Fingers shaking, Peri got in line at the coffee hut, hoping her borrowed, off-the-rack coat and black slacks would make her invisible among the businesspeople. She’d seen his wiry strength and scars last night. He was bigger than she was, and she had no doubt he’d use it to his advantage. If she had to fight, she wanted a cup of hot coffee in hand.
“I can help who’s next!” the barista called, and she stepped forward, ordering a venti. She had cash, but she turned her phone back on and used it instead, knowing it would pop up on their security in about fifteen minutes. She’d either be in Opti’s custody or long gone by then. There was a pen by the register, and she took it, keeping it in her hand to gouge with if needed.
She edged to the pickup counter, going still when Allen’s pacing brought him close. Freedom was a glass door away. No matter what happened next, she
was gaining that curb. If she could do it without him seeing her, all the better.
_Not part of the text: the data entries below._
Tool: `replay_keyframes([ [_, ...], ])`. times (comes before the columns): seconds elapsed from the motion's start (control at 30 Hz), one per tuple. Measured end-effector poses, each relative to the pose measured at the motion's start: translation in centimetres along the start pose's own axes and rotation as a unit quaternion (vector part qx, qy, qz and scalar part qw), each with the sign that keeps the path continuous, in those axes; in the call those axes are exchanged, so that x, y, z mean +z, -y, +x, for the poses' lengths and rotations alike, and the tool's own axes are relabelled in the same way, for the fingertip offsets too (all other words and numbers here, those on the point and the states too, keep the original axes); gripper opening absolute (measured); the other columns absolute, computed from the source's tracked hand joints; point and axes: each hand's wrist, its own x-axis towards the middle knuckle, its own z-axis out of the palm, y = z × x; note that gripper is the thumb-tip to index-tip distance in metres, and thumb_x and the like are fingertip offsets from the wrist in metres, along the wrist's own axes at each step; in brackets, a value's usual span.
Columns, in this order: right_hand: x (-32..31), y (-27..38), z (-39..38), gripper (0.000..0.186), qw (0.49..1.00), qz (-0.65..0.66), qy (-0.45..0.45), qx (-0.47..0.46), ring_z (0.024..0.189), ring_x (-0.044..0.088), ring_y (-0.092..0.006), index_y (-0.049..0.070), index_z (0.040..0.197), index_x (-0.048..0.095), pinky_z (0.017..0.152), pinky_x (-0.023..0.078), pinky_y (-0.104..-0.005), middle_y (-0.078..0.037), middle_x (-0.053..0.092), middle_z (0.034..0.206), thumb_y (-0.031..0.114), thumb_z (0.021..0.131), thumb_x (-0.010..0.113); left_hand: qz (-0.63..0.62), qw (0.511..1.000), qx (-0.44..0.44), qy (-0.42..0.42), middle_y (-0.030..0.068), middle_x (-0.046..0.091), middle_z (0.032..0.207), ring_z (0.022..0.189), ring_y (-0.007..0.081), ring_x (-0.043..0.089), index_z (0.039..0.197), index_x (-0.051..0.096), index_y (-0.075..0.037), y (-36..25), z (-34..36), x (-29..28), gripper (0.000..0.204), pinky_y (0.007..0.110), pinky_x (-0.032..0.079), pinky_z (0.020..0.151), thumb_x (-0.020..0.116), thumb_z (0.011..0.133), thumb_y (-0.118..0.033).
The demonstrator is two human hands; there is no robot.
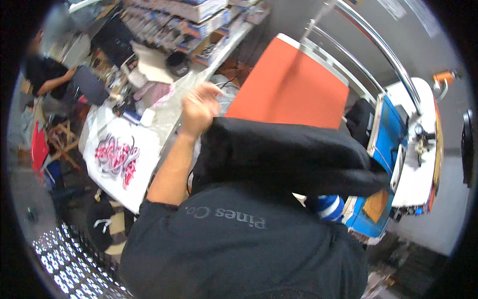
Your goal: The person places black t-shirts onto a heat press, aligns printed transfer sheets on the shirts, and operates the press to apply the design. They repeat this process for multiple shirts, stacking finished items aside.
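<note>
Though bare, left fingers [203, 94] blurred

Counted: one left hand [199, 107], one stretch of black cloth [289, 147] and one orange-red panel [291, 82] around the centre. Upper right, two chrome rails [386, 51] and two wall papers [392, 9]; right, one orange fitting [444, 77] and one blue panel [391, 127]. Left, one co-worker [47, 74], one white sheet [152, 149], one wooden folding stand [64, 142]; its pink-and-white pieces [118, 154] tangle too much to count. At least three blue-and-white cartons [208, 25] stand top centre.
</note>
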Motion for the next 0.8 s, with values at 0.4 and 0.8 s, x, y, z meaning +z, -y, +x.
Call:
replay_keyframes([
  [0.4, 5.5, 6.0, 4.3, 0.06, 0.972, 0.151, 0.151, -0.094, 0.116, 0.06, -0.0224, 0.001, 0.134, 0.059, 0.099, 0.048, -0.0382, -0.011, 0.067, 0.126, 0.031, 0.086, 0.08, -0.065, 0.966, -0.087, 0.233, 0.0179, 0.037, 0.16, 0.145, 0.0302, 0.041, 0.153, 0.039, -0.002, -9.2, -2.4, -2.3, 0.087, 0.043, 0.034, 0.118, 0.083, 0.084, -0.03],
  [0.8, -2.6, 9.1, -0.9, 0.017, 0.96, -0.121, -0.145, -0.208, 0.081, 0.072, -0.0202, -0.001, 0.101, 0.076, 0.073, 0.055, -0.033, -0.01, 0.076, 0.093, 0.005, 0.086, 0.071, 0.219, 0.923, -0.022, 0.315, 0.0095, 0.074, 0.084, 0.076, 0.0153, 0.07, 0.092, 0.072, 0.002, -22.9, -2.8, -1.6, 0.04, 0.029, 0.053, 0.071, 0.094, 0.068, -0.022],
])
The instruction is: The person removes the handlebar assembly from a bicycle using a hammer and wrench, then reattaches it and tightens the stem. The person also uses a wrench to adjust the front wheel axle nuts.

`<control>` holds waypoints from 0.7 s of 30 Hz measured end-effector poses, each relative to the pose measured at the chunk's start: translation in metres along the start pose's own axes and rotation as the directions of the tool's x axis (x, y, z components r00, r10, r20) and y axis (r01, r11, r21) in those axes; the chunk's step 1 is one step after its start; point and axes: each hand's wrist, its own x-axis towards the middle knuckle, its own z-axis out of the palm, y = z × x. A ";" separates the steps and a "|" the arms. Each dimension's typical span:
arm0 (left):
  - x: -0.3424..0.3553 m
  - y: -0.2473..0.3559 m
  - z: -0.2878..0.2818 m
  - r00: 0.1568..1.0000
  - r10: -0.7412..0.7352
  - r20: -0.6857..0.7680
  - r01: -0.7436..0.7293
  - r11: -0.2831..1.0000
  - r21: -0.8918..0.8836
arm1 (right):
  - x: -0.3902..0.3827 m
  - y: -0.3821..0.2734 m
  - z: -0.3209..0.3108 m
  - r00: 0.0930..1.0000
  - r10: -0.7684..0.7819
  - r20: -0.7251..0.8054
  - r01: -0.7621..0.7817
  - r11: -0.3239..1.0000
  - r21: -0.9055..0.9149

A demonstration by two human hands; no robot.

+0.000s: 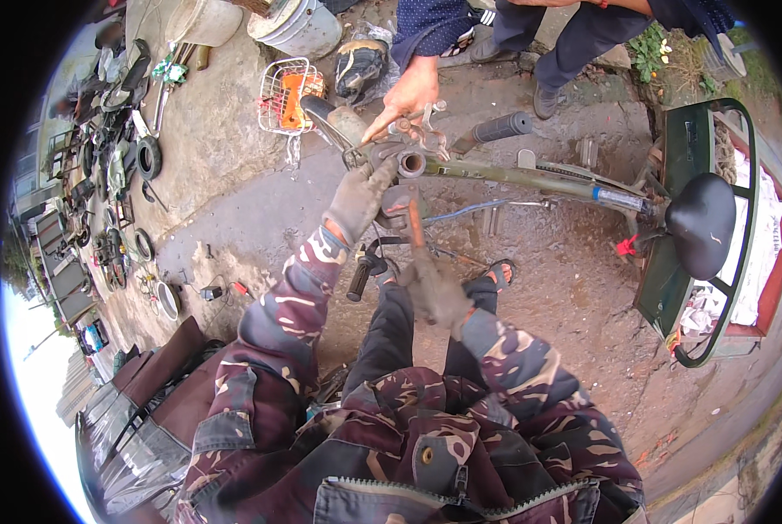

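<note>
An olive-green bicycle frame (504,177) lies across my view, with an open head tube (412,163) at its left end. My left hand (358,199), in a grey glove, is closed on metal parts just left of that tube; what exactly it grips is hidden. In my gloved right hand (436,293) is a hammer (414,223) with an orange-brown handle, its head just below the tube. A co-worker's hand (410,90) reaches down from above, a finger at the parts beside my left hand. A loose handlebar grip (357,281) hangs below on a bar.
A wire basket (270,105) and white buckets (295,31) are at upper left, with tires (148,157) and scattered parts farther left. The co-worker's legs (557,61) stand above the frame. A green rear carrier box (670,157) and black saddle (703,227) are at right.
</note>
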 end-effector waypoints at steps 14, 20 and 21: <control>-0.014 -0.045 0.049 0.972 0.026 -0.233 -0.098 0.947 -0.305 | -0.006 -0.078 -0.092 0.994 0.106 0.040 -0.066 0.829 -0.556; 0.020 -0.004 -0.022 0.986 0.058 0.156 -0.107 0.940 0.324 | 0.005 0.018 0.037 1.000 -0.008 -0.024 0.013 0.978 0.209; 0.025 0.001 -0.029 0.983 -0.073 0.171 0.004 0.929 0.369 | 0.011 0.028 0.047 0.999 -0.032 0.022 0.023 0.940 0.340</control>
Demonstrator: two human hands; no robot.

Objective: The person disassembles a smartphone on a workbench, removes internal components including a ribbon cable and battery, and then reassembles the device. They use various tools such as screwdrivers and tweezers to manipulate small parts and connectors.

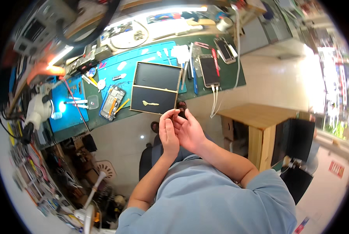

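Hands together below bench (151, 134) edge: left hand (168, 134) and right hand (190, 132) pinch something tiny, unidentifiable. Dark panel (155, 87) sits at 12 o'clock. Fine fingertip step; next needs steadiness.

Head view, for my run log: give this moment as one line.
left hand: raised, at right hand | right hand: touching left | held: cannot tell | nearest: black tablet on bench

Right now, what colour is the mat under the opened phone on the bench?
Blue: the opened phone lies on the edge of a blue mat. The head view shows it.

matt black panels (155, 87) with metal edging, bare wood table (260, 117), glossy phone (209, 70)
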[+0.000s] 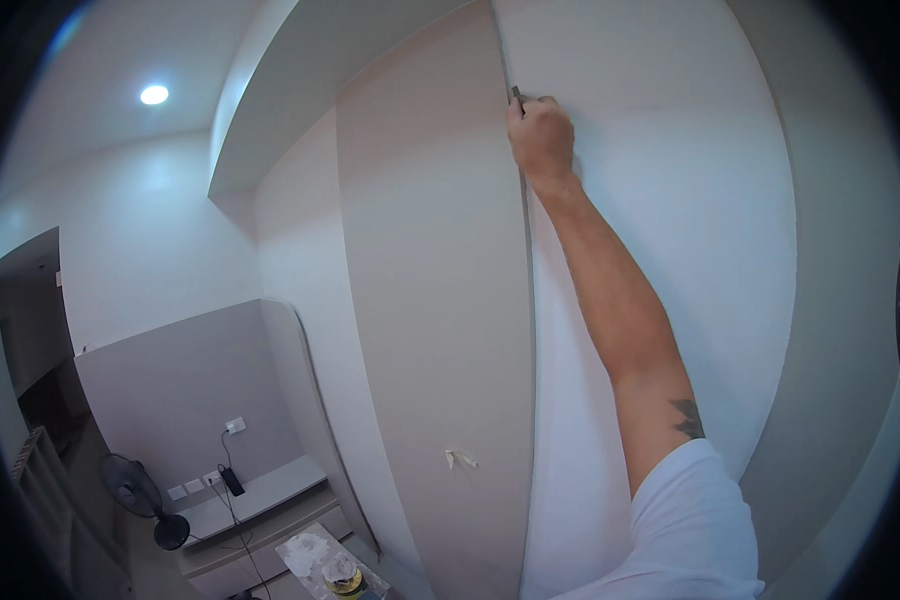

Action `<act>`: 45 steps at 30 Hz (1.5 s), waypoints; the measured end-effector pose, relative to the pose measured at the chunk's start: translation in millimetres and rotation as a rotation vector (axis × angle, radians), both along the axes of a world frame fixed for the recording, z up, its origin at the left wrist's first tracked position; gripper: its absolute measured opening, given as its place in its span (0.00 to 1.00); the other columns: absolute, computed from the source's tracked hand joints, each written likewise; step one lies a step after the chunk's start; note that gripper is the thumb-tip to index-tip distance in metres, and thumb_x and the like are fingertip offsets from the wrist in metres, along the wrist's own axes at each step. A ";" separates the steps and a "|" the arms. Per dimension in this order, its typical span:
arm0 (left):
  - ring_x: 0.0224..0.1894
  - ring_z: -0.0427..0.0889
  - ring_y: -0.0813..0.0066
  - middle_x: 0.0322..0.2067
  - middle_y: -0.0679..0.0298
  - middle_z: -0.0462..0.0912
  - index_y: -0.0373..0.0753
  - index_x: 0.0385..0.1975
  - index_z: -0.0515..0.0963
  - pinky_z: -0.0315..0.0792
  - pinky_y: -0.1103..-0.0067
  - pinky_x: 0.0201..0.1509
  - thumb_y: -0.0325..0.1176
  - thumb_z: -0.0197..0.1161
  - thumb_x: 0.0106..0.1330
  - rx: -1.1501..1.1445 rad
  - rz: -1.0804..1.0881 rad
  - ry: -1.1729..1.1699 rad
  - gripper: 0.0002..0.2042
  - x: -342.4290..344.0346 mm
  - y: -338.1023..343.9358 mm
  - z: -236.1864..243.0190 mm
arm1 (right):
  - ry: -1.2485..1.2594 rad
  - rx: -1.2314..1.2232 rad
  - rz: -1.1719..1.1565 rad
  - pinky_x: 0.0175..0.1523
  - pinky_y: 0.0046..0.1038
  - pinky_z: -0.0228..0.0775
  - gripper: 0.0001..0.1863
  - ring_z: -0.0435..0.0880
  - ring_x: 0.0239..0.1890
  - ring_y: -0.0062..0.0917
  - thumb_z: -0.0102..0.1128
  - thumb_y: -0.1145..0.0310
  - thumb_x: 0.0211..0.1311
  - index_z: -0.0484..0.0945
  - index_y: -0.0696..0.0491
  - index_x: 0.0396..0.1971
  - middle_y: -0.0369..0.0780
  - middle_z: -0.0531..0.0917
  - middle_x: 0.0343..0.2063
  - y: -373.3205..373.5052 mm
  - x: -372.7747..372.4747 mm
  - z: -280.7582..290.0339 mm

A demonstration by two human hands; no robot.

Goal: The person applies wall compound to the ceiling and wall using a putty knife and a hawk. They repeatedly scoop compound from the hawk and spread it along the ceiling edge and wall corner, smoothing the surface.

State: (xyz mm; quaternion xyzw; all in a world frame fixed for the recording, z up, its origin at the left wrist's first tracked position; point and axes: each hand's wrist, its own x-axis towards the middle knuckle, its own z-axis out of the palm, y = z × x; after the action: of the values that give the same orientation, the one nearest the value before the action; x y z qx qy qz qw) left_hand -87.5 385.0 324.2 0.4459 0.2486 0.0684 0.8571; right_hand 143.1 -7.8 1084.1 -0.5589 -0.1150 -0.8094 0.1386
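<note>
My right hand (542, 138) is raised high on the wall, its fingers closed on a small dark tool (516, 96). The tool is at the narrow vertical seam along the right edge of a beige wall panel (425, 280); whether it touches the seam I cannot tell. To the right of the seam is a white wall section (690, 250), in front of which my forearm and white sleeve extend. A small pale strip (458, 458), perhaps tape, sticks to the beige panel lower down. My left hand is not in view.
At the lower left are a grey shelf unit (250, 500), a black fan (130, 485) and a black power brick (232, 480) with cables. A small surface (298, 552) with crumpled plastic and a yellow container stands at the bottom centre. An overhead bulkhead (300, 60) juts out.
</note>
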 end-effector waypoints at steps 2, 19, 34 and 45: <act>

“I don’t know, Bill,” he said into his phone, clearly irate. “She was complacent enough this morning. I grounded everything, but she’s gone. I doubt a plane was her goal, but we’re watching to see if she tries to exchange it for another flight. I’m at baggage claim.”
Her order came up, and she took her large coffee, wishing he’d look the other way.
“To see if she’s going to walk out the front door. Why do you think?” Allen snapped, then abruptly ended the call. “What an ass,” he added softly, and then their eyes met.
Allen’s lips parted. “Hey!” he exclaimed, hesitating when she ambled forward to meet him. The world waited behind double glass doors, and she was tired of being afraid.
“This is for lying to me!” Peri shouted, squeezing the cup to make the lid pop off, and then tossing the contents at him.
He ducked, coming up angry as the scalding liquid nicked him, but her foot was already swinging. He blocked the first kick, and screaming, she backed him up onto the door’s sensor pad with two front kicks that never landed. Cooler air blew in, smelling of exhaust and icy pavement.
“And this is for making me think I trusted you!” she shouted, grabbing a suitcase off a cart and throwing it at him with a cry of frustration.
Allen shifted out of its way, and Peri lunged forward, grabbing his arm to swing him into the unbreakable glass doors. He hit with a satisfying thud, groaning as he slid down—out cold. Cars had stopped, and she stood over him, breathing hard. “It was a very bad vacation,” she said to the man whose suitcase she’d thrown, and he nervously smiled, clearly trying to stay out of it.
Chin lifted, Peri strode out, crossing the road and making cars stop. A shuttle was leaving, and she swung onto it. She jerked, shocked, at the top of the stairs when she realized there was no driver, then hit the SAME key to input wherever the previous passenger had. It pulled away even before she’d found a seat.
“You forget three years and everything changes,” she whispered. The shakes started right about then. She was alone. For the first time in five years, she was completely alone, and she felt the pen in her pocket for reassurance. What if she drafted? She’d never know what had happened. Enough blank spots in her memory, and she’d go insane.